ASSIGNMENT |
The material beneath this line should be printed exactly, with its pictures omitted.

RECORDED INFORMATION |

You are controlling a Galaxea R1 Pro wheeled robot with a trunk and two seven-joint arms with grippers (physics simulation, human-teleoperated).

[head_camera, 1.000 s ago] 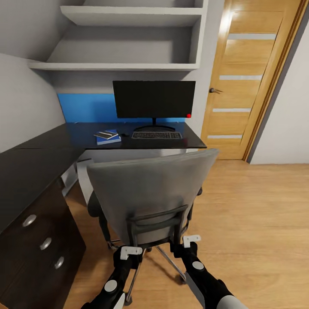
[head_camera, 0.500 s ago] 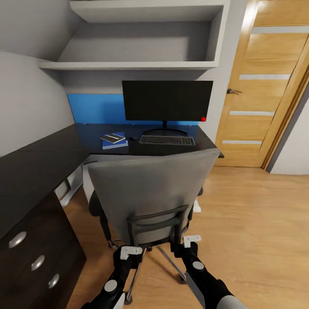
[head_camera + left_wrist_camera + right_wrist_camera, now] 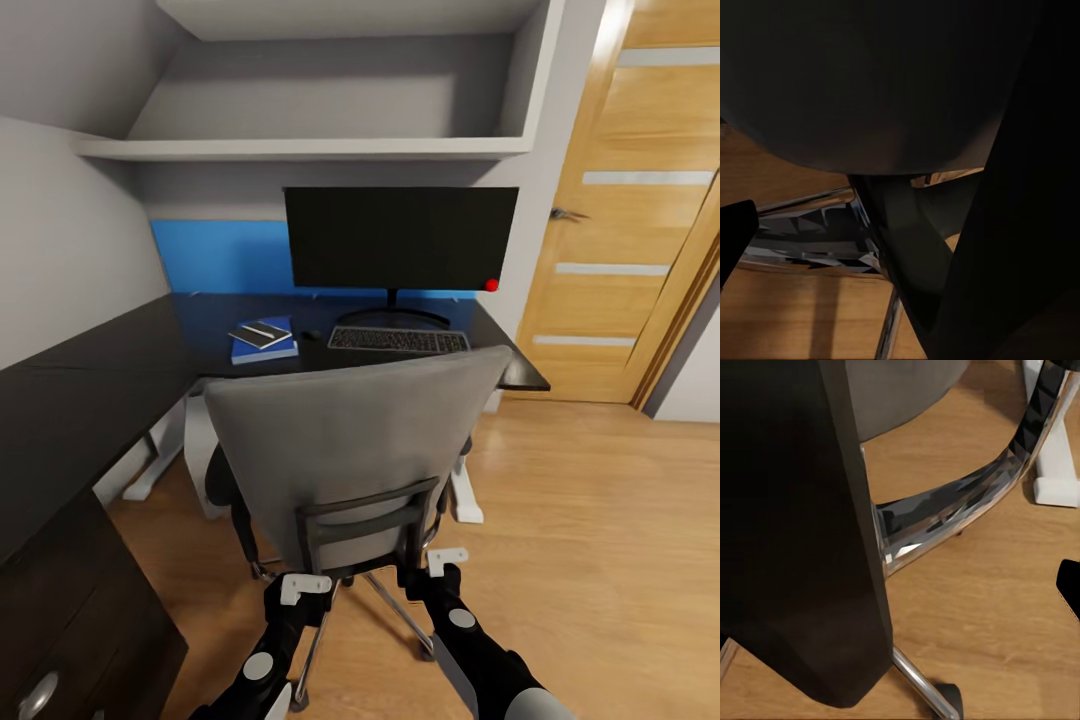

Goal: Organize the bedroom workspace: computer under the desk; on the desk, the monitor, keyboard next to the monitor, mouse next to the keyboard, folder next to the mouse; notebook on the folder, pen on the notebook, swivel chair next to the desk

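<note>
Left gripper (image 3: 303, 592) and right gripper (image 3: 441, 568) set low against the back frame of the swivel chair (image 3: 350, 450), one at each lower corner; apparently clamped on the black frame bars, though finger closure cannot be told from the head view, and both wrist views sit too near the dark frame to settle it. Chair placed between robot and desk (image 3: 120, 370), seat facing the monitor (image 3: 400, 238), chrome base (image 3: 960, 506) on the wooden floor. Judged step: pushing the chair in beside the desk. For a clean push: keep both arms level and advance evenly to prevent swivel of the seat; drive straight toward the knee space; stop short of the desk edge. On the desk: keyboard (image 3: 398, 340) in front of the monitor, mouse (image 3: 311, 335) just beside it, folder (image 3: 263, 349) next, notebook (image 3: 260, 333) stacked on the folder, with a pale line on top, presumably the pen. In the way: white desk leg (image 3: 464, 495) near the base on the right; drawer unit (image 3: 60, 640) close on the left. Door (image 3: 640, 200) well apart.
</note>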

YOUR RESPONSE |
You are controlling a Galaxea R1 Pro wheeled robot with a trunk and two seven-joint arms with grippers (physics simulation, human-teleoperated).

[head_camera, 1.000 s ago] 
[head_camera, 0.500 s ago] 
[head_camera + left_wrist_camera + right_wrist_camera, now] 

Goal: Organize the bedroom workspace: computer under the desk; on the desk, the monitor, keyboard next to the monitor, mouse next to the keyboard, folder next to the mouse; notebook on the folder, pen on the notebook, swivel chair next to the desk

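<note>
Left gripper (image 3: 303, 592) and right gripper (image 3: 441, 568) set low against the back frame of the swivel chair (image 3: 350, 450), one at each lower corner; apparently clamped on the black frame bars, though finger closure cannot be told from the head view, and both wrist views sit too near the dark frame to settle it. Chair placed between robot and desk (image 3: 120, 370), seat facing the monitor (image 3: 400, 238), chrome base (image 3: 960, 506) on the wooden floor. Judged step: pushing the chair in beside the desk. For a clean push: keep both arms level and advance evenly to prevent swivel of the seat; drive straight toward the knee space; stop short of the desk edge. On the desk: keyboard (image 3: 398, 340) in front of the monitor, mouse (image 3: 311, 335) just beside it, folder (image 3: 263, 349) next, notebook (image 3: 260, 333) stacked on the folder, with a pale line on top, presumably the pen. In the way: white desk leg (image 3: 464, 495) near the base on the right; drawer unit (image 3: 60, 640) close on the left. Door (image 3: 640, 200) well apart.
</note>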

Nothing more remains to be added to the answer.